単行本は2000年、この文庫は2003年発行。
宮部さんの時代物短編集。
最近出版された「おそろし」が評判良いのですが、こっちを読んでいなかったと気づいて~読んでみました。
タイトルが似ているけど、別にシリーズではないので、こちらを先に読まなければならないということはなかったです。
タイトル通り、あやしい話…

「居眠り心中」「安達屋の鬼」など、うまさに舌を巻きます。
「居眠り心中」は、源氏物語にちなんだ手ぬぐいを作ったところ、まずいことになった過去の例があるのに、甘やかされた若旦那が新しい企てをしたくて、手ぬぐいを作ろうと試みます。

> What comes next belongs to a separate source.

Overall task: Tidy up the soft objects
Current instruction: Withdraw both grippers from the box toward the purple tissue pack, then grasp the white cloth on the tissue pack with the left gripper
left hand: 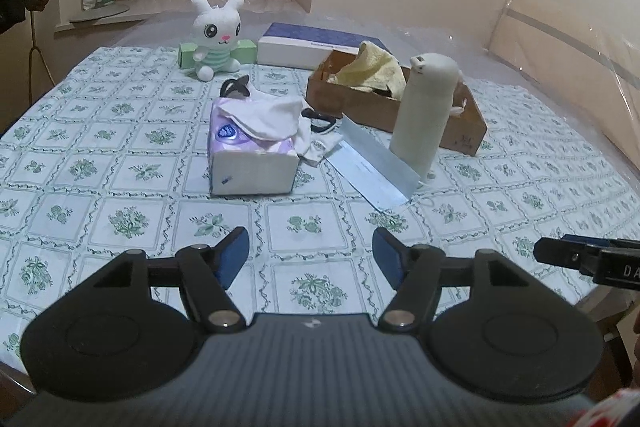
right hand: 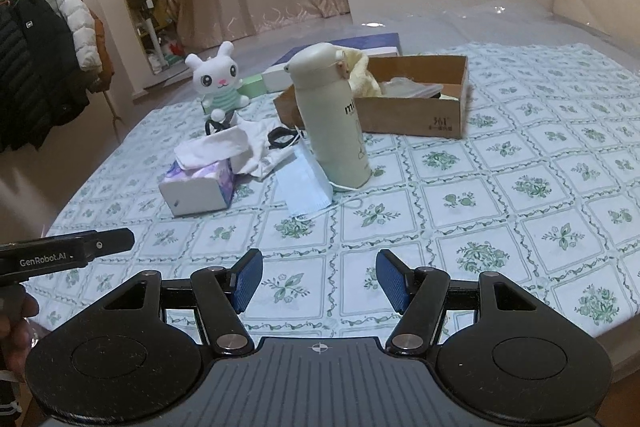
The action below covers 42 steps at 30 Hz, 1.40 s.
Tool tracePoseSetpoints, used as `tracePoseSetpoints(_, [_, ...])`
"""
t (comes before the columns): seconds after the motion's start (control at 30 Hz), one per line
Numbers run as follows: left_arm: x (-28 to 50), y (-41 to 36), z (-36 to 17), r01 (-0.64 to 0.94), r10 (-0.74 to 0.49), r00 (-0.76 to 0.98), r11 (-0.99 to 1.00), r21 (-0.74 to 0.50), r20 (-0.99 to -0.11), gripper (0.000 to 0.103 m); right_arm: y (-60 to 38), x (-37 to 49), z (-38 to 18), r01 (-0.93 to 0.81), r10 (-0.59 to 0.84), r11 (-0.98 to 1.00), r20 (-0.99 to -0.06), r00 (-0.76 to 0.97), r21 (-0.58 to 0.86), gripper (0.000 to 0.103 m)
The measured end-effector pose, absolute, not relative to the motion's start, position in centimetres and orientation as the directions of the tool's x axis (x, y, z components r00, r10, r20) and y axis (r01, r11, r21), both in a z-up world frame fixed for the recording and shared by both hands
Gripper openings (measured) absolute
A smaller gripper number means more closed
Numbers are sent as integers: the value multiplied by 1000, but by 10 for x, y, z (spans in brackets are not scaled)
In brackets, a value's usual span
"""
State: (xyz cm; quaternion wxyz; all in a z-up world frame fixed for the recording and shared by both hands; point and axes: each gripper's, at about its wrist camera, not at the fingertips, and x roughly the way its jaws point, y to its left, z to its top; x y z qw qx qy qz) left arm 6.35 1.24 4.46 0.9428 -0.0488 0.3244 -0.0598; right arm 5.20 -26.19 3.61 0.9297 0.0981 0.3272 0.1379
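Note:
My left gripper (left hand: 310,247) is open and empty above the near part of the table. My right gripper (right hand: 319,269) is open and empty too. A white plush rabbit (left hand: 216,37) (right hand: 218,81) sits at the far side. A white cloth (left hand: 272,117) (right hand: 228,147) lies over a tissue pack (left hand: 252,155) (right hand: 200,187). A blue face mask (left hand: 372,163) (right hand: 304,183) leans against a cream bottle (left hand: 424,115) (right hand: 332,119). A yellow towel (left hand: 372,69) (right hand: 362,77) hangs in a cardboard box (left hand: 384,107) (right hand: 420,115).
A white and blue flat box (left hand: 316,45) and a green box (left hand: 246,51) stand at the back. Black cords (left hand: 320,121) lie by the cloth. The flowered tablecloth (left hand: 120,187) covers the table. Coats (right hand: 44,59) hang at the left.

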Motion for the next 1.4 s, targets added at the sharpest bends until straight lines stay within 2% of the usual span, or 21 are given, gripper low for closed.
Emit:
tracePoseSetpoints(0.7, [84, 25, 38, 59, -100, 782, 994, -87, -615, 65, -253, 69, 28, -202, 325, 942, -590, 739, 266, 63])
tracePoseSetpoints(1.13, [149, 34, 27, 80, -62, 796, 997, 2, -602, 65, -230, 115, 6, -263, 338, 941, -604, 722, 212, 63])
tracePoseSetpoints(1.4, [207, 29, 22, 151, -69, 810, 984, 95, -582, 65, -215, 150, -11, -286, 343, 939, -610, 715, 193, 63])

もてもての若旦那に何かと用を頼まれてついて歩く、下働きの少年の視点で描かれます。

「安達屋の鬼」は、女中上がりのお嫁さんの視点。
前の奉公先での介護経験を見込まれて、離れにこもる姑の世話を任された嫁は、姑につきまとう怪異に気づくようになります。

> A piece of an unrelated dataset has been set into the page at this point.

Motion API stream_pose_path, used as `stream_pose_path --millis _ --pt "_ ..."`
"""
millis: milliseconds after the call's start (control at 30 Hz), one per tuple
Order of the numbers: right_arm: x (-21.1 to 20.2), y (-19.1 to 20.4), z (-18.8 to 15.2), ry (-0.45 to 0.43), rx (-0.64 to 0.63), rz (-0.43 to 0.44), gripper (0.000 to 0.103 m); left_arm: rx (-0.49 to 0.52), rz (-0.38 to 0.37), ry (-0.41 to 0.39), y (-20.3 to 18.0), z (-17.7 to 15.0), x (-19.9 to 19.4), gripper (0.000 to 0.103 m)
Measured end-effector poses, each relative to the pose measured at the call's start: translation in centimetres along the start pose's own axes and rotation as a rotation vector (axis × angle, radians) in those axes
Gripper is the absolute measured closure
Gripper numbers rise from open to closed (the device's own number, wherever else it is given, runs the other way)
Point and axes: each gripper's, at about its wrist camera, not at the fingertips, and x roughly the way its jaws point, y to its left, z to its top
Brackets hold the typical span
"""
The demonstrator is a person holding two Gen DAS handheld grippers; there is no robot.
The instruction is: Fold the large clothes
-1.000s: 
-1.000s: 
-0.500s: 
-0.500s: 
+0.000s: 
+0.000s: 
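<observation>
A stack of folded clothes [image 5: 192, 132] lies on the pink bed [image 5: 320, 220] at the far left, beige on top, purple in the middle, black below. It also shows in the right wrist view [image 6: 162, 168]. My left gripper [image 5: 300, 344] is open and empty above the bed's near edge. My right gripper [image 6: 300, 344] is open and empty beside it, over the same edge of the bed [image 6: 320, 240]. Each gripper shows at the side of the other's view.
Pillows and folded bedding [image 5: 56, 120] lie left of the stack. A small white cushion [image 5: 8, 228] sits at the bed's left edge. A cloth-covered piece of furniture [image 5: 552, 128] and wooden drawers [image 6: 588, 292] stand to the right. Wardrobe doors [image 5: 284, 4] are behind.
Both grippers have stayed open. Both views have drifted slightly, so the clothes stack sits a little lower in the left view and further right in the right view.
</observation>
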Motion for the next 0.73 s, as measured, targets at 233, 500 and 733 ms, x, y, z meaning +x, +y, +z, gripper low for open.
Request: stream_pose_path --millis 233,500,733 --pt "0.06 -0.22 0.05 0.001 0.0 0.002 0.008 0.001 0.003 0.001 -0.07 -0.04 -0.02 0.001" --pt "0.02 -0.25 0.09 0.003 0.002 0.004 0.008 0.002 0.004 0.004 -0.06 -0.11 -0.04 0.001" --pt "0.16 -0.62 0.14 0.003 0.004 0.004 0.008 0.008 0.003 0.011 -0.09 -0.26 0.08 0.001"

姑も元を正せば貧しい出で、そんな姑をないがしろにしないようにと、大店からの嫁はとらなかったのでした。
商売繁盛のきっかけは姑にあり、心中に良からぬ物を抱いた取引相手は、かってに恐ろしい物を見て、逃げていくのです…

哀しい過去や残酷な事件もちらつくのですが、ほわっと救いもあります。
表紙は今市子さん~たしかに、ふと今さんの世界を思い出すような内容。